■ **Task to complete**
From the line with "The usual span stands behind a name" to the line with "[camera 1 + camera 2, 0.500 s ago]", output every line below exactly, both ends included. Skip the pictures.

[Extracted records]
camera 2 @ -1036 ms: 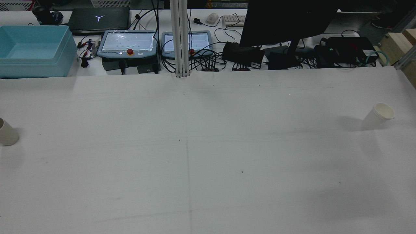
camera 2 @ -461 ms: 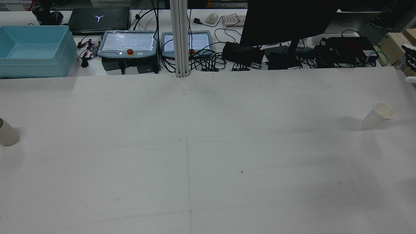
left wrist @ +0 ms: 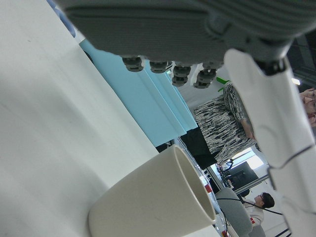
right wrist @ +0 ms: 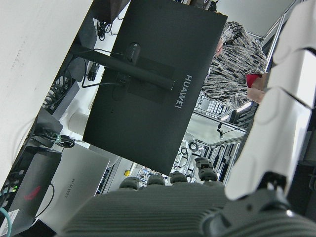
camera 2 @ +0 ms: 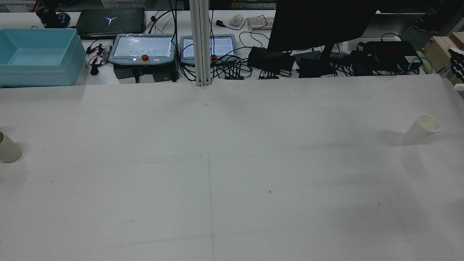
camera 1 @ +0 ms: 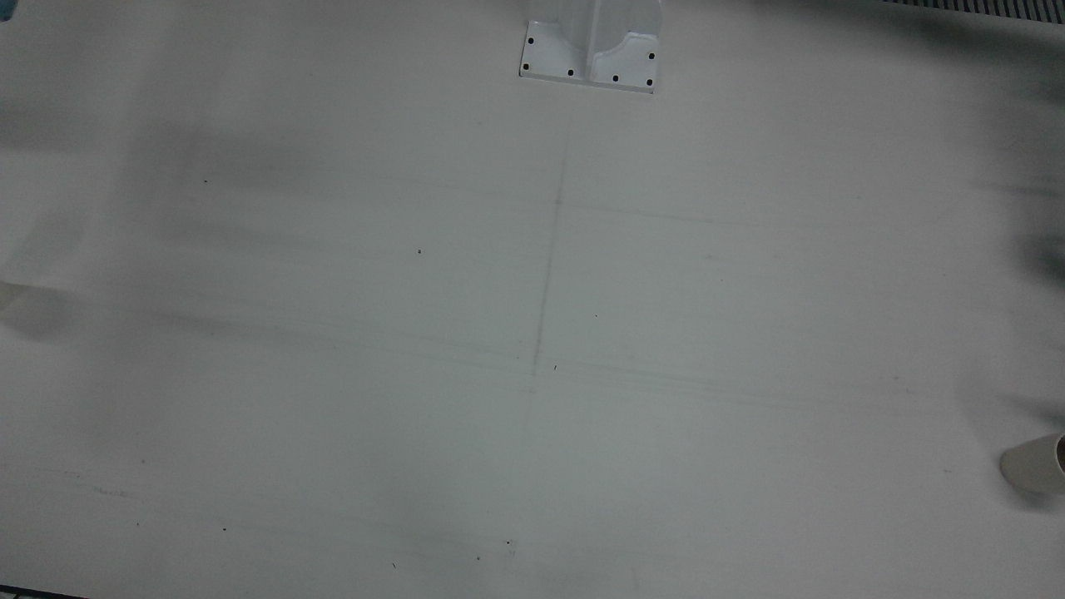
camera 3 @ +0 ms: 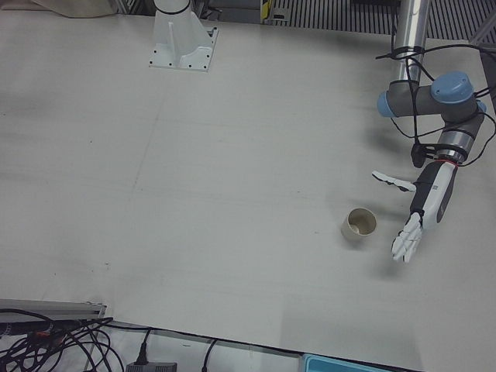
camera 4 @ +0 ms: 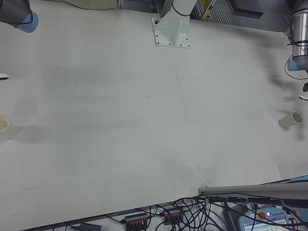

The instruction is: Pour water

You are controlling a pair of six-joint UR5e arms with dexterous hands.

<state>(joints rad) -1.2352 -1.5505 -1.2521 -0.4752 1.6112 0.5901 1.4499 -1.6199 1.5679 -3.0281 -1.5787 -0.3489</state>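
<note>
Rear and front views face oppositely, sharing the table (camera 2: pixel 232 163).

Left-side cup (camera 2: pixel 9 148): your plain off-white paper cup, upright on the table, way out at the left edge of the rear view, partly cut off. In the left-front view you can see straight into its open mouth.
Right-side cup (camera 2: pixel 422 129): same kind of white paper cup, also upright, far over on the right, well apart from the other.
</note>
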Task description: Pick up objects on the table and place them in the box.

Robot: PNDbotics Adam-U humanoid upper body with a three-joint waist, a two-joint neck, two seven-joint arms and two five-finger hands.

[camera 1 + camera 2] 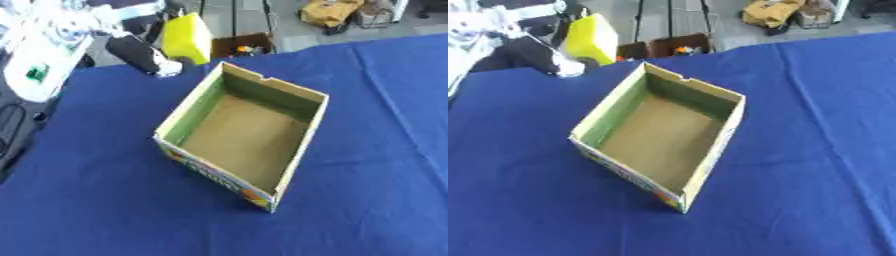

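Observation:
An open cardboard box (302, 127) with green inner walls and a printed outside stands in the middle of the blue table; its brown floor is bare. A yellow block-shaped object (186, 37) shows at the table's far left edge, behind the box's far corner. My left arm, black with a pale end (144, 54), comes in from the upper left and ends right beside the yellow object. Whether the hand is touching or holding it is blurred. My right hand appears in no view.
White equipment (39, 60) and dark cables (13, 125) lie off the table's left edge. Beyond the far edge a brown carton (241, 44) and a yellow bag (331, 11) sit on the floor. Blue cloth (376, 165) stretches right of and in front of the box.

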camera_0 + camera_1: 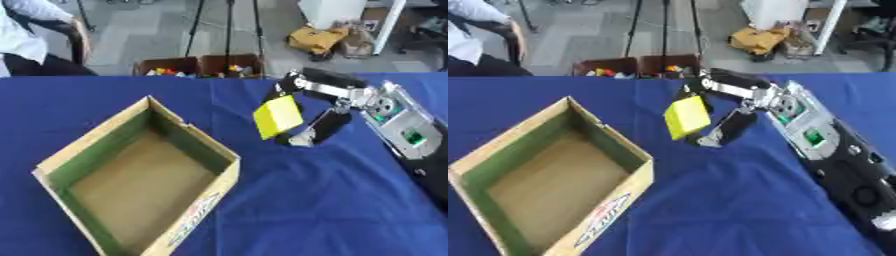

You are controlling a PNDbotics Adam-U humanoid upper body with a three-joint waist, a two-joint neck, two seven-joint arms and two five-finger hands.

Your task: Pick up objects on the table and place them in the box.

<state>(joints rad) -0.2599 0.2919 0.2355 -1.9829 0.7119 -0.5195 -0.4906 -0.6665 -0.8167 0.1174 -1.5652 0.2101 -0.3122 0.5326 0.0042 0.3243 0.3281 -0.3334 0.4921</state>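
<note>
now right hand (302, 112) reaches in fr. right – fingers pinching yellow block (277, 116) beside box (188, 132).

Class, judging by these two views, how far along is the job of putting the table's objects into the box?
Done: nothing shows inside the cardboard box; its floor looks bare. In hand: the right hand has its fingers curled round a yellow block, held to the right of the box, not over it. Left: carrying the block across and releasing it inside. No other loose objects show on the blue table, and the left hand is out of view.
</note>
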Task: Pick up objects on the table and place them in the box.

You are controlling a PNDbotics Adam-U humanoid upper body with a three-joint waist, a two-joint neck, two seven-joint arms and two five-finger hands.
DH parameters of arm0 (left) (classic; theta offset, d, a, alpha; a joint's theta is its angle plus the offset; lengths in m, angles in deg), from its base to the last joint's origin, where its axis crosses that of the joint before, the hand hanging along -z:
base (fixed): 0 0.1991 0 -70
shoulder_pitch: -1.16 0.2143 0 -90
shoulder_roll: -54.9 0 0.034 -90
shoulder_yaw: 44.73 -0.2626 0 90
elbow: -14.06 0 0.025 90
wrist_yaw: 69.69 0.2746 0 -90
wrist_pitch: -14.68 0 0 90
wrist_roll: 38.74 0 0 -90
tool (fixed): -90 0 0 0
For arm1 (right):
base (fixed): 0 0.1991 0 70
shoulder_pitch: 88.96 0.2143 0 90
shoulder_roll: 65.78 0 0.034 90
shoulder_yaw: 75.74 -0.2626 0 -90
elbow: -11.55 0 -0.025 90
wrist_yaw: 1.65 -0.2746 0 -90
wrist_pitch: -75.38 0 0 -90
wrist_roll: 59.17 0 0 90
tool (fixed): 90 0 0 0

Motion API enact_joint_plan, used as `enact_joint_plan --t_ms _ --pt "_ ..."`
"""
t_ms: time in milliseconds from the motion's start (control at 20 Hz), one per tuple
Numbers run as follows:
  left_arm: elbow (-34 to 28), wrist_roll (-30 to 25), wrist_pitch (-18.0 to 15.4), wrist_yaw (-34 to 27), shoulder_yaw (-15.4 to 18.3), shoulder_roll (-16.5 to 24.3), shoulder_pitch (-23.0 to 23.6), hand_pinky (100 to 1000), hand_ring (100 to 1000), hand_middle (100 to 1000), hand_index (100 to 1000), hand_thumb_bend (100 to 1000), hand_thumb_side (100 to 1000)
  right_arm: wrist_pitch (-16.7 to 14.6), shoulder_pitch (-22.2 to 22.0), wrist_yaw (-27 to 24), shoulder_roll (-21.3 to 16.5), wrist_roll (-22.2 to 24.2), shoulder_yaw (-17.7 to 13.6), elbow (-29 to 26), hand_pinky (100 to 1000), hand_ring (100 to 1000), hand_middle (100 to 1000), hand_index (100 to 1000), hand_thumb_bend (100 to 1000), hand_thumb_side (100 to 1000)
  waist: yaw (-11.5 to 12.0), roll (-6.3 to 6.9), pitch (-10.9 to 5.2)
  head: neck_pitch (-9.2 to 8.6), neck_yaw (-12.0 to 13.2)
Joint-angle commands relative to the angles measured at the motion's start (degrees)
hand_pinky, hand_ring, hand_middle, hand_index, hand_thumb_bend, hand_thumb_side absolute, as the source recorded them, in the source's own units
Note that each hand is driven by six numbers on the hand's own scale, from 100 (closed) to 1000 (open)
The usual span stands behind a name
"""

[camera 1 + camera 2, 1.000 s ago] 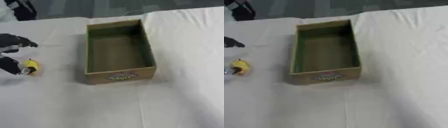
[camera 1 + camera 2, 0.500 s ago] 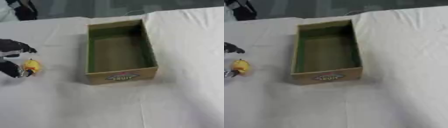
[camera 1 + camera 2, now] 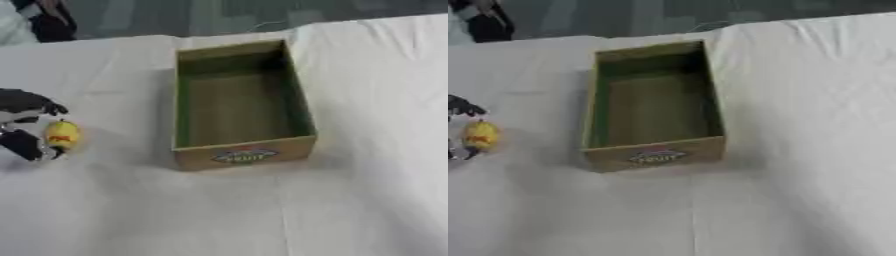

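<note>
A small yellow object (image 3: pixel 61 135) with a red mark lies on the white tablecloth at the far left. My black left hand (image 3: pixel 24 104) reaches in from the left edge. Its fingers curl over the top of the yellow object and its thumb (image 3: pixel 23 145) lies just below it, so the object sits pinched between them. The open cardboard box (image 3: pixel 242 153) stands in the middle of the table with its green inside bare and a printed label on its near wall. The right hand shows in no view.
The white cloth (image 3: pixel 367 190) covers the whole table, with wide room to the right of and in front of the box. A dark shape (image 3: pixel 44 22) stands past the table's far left edge.
The left hand's fingers have come down closer onto the yellow object and the gap to the thumb has narrowed. The object and the box have stayed in place.
</note>
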Motion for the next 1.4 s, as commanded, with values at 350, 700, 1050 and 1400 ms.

■ **Task output**
The usual span stands behind a name
"""

[camera 1 + camera 2, 1.000 s ago] 
[camera 1 + camera 2, 0.500 s ago] 

No more output will be given.